__WORK REQUEST__: Within the entries below, find the portion that opens with the line containing "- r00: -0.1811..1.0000" and closes with the line containing "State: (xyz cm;". Retype that portion exactly and only.
[[ WORKING DATA open ]]
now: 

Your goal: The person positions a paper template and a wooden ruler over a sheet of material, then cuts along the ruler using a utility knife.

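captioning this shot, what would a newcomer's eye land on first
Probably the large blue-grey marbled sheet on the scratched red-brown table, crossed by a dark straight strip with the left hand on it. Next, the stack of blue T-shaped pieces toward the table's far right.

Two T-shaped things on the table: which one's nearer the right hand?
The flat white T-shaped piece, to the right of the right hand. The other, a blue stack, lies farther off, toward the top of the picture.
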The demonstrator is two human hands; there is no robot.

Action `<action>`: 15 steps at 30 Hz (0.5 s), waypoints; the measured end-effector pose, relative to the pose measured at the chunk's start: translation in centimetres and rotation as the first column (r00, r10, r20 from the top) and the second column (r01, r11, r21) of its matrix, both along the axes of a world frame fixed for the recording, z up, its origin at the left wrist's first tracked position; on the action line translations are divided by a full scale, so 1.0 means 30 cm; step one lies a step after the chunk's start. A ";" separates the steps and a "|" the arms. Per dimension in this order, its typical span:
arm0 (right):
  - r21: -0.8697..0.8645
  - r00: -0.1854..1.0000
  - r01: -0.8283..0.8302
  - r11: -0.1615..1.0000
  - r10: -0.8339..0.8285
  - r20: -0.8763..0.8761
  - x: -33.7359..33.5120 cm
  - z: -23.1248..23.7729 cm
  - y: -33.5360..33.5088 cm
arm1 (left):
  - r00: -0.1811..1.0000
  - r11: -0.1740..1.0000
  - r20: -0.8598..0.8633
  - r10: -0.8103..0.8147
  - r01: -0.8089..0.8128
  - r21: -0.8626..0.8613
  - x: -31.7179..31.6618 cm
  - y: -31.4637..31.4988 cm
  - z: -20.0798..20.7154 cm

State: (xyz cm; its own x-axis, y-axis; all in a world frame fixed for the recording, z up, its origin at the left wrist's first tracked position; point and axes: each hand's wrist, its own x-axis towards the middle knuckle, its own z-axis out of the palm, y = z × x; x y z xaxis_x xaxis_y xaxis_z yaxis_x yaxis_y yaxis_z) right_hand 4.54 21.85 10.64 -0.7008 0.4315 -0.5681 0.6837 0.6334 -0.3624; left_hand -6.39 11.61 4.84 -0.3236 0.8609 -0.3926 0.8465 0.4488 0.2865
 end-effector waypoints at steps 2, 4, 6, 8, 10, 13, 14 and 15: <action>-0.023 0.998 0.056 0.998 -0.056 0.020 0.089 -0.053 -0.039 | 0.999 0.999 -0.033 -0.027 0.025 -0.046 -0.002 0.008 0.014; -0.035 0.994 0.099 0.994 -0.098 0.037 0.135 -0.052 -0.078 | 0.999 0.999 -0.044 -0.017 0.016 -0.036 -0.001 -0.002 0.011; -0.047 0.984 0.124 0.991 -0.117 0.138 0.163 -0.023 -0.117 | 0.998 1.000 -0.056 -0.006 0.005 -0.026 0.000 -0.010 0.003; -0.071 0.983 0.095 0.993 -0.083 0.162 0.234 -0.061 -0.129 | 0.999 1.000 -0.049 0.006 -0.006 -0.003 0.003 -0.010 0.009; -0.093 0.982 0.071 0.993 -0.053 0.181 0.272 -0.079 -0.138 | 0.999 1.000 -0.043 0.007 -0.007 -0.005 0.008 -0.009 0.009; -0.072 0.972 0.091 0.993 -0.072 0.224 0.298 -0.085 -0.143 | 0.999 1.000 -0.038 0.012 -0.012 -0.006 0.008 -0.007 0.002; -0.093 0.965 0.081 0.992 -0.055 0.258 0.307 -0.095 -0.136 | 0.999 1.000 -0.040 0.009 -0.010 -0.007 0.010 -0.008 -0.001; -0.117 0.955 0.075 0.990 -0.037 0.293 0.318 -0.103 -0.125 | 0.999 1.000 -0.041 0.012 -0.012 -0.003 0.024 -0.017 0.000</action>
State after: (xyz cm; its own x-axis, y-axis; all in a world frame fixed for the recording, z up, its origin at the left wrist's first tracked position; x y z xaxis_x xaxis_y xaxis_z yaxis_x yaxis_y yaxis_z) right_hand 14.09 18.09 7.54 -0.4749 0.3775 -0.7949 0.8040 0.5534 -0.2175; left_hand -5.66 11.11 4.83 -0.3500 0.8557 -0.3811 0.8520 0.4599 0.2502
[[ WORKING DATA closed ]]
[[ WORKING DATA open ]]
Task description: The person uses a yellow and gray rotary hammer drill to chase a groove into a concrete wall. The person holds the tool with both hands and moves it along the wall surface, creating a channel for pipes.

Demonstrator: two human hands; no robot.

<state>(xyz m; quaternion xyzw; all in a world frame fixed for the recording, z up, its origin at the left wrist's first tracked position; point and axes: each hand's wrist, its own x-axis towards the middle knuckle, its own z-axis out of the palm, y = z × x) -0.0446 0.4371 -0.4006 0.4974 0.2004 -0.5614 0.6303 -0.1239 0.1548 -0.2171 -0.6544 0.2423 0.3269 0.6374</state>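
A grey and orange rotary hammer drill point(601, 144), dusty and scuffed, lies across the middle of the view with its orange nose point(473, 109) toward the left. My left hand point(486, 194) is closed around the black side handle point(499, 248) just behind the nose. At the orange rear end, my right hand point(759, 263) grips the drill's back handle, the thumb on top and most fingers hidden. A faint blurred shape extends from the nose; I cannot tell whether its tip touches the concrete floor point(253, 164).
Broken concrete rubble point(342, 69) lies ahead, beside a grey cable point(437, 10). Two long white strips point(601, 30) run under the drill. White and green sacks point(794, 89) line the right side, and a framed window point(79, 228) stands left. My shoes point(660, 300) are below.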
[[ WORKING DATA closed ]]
__WRITTEN RESPONSE__:
  - r00: -0.1811..1.0000
  - r11: -0.1740..1.0000
  - r20: -0.8598..0.8633
  - r10: -0.8103..0.8147
  - r01: -0.8089..0.8128
  - r21: -0.8626..0.8613
  - x: -31.7179..31.6618 cm
  - y: -31.4637..31.4988 cm
  - z: -20.0798..20.7154 cm

State: (xyz cm; its own x-axis, y-axis; all in a world frame fixed for the recording, z up, its origin at the left wrist's first tracked position; point and axes: each hand's wrist, its own x-axis towards the middle knuckle, its own z-axis out of the palm, y = z × x; x y z xaxis_x xaxis_y xaxis_z yaxis_x yaxis_y yaxis_z) right_hand 4.54 21.85 10.64 -0.7008 0.4315 -0.5681 0.6837 0.6334 -0.3624; left_hand -6.39 11.61 4.84 -0.3236 0.8609 -0.3926 0.8465 0.4488 0.2865

The answer given here is complete.